In [1]:
!pip install pillow



In [None]:
import gym
import numpy as np
import tensorflow as tf
from tensorflow import keras
from tensorflow.keras import layers
import matplotlib.pyplot as plt
import matplotlib.animation as animation
from matplotlib.animation import PillowWriter  # Import for saving as GIF

# Create the MountainCar-v0 environment with render_mode='rgb_array' and new_step_api=True
env = gym.make('MountainCar-v0', render_mode='rgb_array', new_step_api=True)

# Hyperparameters
learning_rate = 0.001
gamma = 0.99
entropy_coeff = 0.01  # Coefficient for entropy regularization
clip_epsilon = 0.2  # PPO clip parameter

# Define the policy network
input_shape = env.observation_space.shape[0]
output_shape = env.action_space.n

def build_policy_network():
    inputs = layers.Input(shape=(input_shape,))
    x = layers.Dense(64, activation='relu')(inputs)
    x = layers.Dense(output_shape, activation='softmax')(x)
    return keras.Model(inputs=inputs, outputs=x)

policy_network = build_policy_network()

optimizer = keras.optimizers.Adam(learning_rate)

# Training loop
num_episodes = 10
num_steps = 2  # Maximum number of steps per episode
episode_rewards = []

for episode in range(num_episodes):
    state = env.reset()
    episode_states, episode_actions, episode_rewards_episode, episode_probs = [], [], [], []

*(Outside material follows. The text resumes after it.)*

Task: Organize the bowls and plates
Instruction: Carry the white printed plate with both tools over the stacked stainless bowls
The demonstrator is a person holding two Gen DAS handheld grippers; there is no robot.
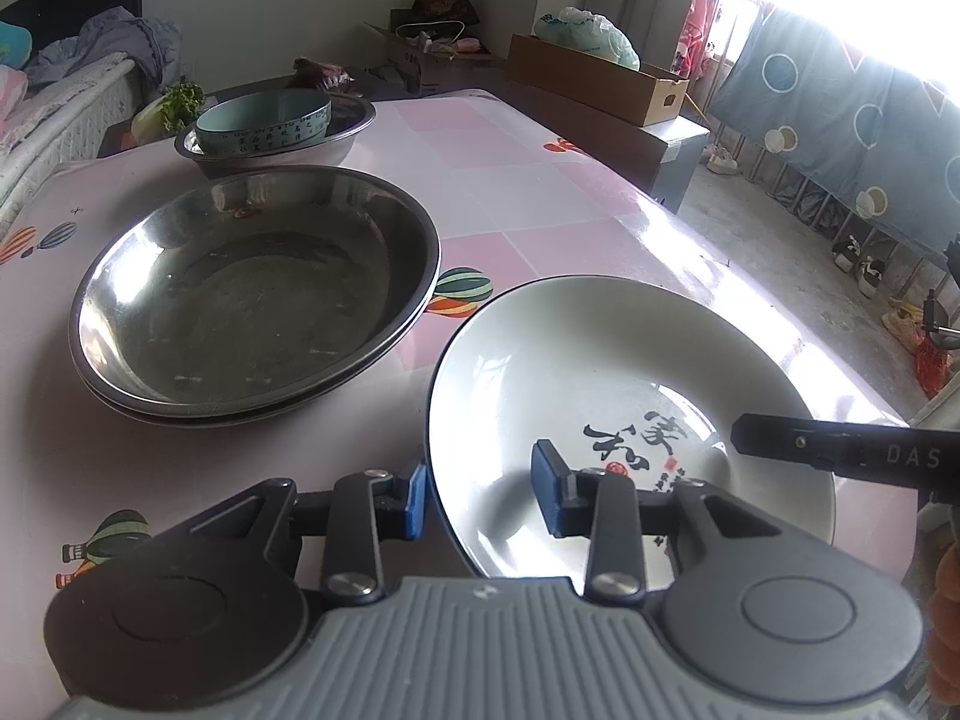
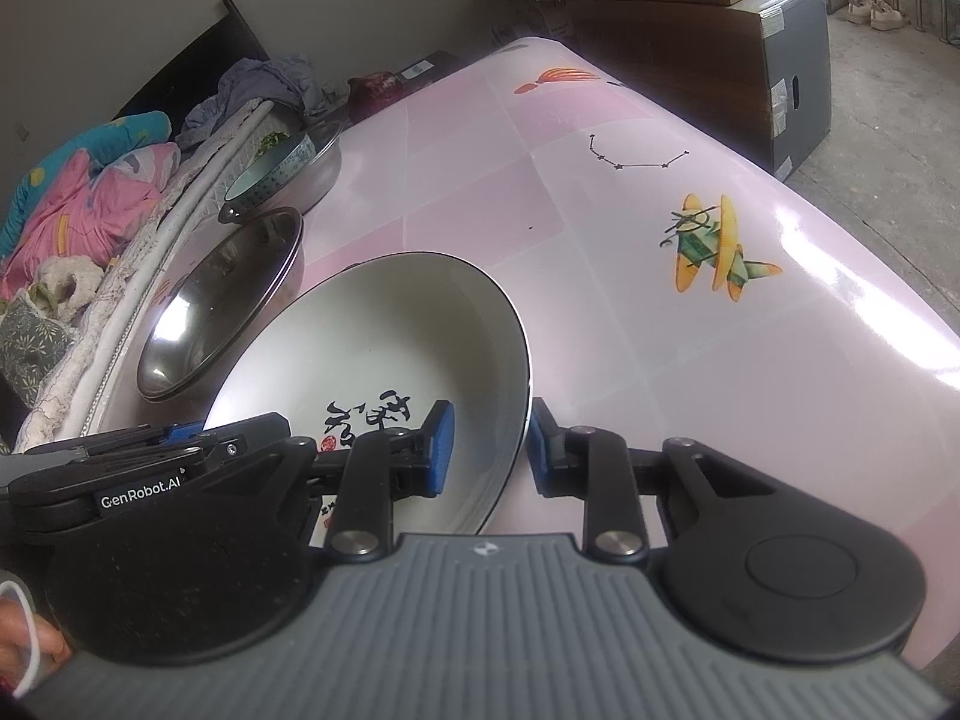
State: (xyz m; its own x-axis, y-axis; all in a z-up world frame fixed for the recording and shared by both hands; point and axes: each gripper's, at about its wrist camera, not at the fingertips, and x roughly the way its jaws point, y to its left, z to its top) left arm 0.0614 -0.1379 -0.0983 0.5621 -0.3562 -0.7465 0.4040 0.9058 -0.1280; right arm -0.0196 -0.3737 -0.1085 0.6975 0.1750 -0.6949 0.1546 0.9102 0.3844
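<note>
A white plate with black calligraphy (image 1: 600,372) (image 2: 384,348) sits on the pink table. My left gripper (image 1: 480,495) is open and straddles the plate's left rim, one blue pad outside and one inside. My right gripper (image 2: 489,450) is open and straddles the plate's right rim the same way. A stack of steel plates (image 1: 252,288) (image 2: 222,300) lies left of the white plate. Farther back a light blue bowl (image 1: 264,120) (image 2: 273,171) sits inside a steel basin (image 1: 354,126) (image 2: 318,171).
The pink table (image 1: 510,180) (image 2: 660,330) ends at the right, with floor beyond. A bed with bedding (image 2: 90,192) runs along the table's left side. A cardboard box (image 1: 594,78) on a cabinet stands behind the table.
</note>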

    for t in range(num_steps):
        # Forward pass
        action_probs = policy_network.predict(state.reshape(1, -1))[0]
        action = np.random.choice(output_shape, p=action_probs)
        result = env.step(action)
        observation, reward, done, _ = result[0], result[1], result[2], result[3]

        # Use observation as the next state
        next_state = observation

        # Store state, action, reward, and action probabilities
        episode_states.append(state)
        episode_actions.append(action)
        episode_rewards_episode.append(reward)
        episode_probs.append(action_probs)

        if done:
            break

        state = next_state

    # Compute discounted rewards
    discounted_rewards = []
    cumulative_reward = 0
    for r in episode_rewards_episode[::-1]:
        cumulative_reward = r + gamma * cumulative_reward
        discounted_rewards.insert(0, cumulative_reward)
    discounted_rewards = np.array(discounted_rewards)

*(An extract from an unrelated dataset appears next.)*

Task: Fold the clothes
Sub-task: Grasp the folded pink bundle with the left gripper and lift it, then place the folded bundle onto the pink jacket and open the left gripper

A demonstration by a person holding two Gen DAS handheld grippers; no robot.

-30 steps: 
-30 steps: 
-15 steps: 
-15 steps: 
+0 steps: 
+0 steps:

    # Normalize discounted rewards
    discounted_rewards -= np.mean(discounted_rewards)
    discounted_rewards /= np.std(discounted_rewards)

    # Compute advantages for PPO
    advantages = discounted_rewards

    with tf.GradientTape() as tape:
        action_probs = policy_network(np.vstack(episode_states))
        action_masks = tf.one_hot(episode_actions, output_shape)
        selected_action_probs = tf.reduce_sum(action_masks * action_probs, axis=1)

        # Compute entropy for entropy regularization
        entropy = -tf.reduce_sum(action_probs * tf.math.log(action_probs + 1e-20), axis=1)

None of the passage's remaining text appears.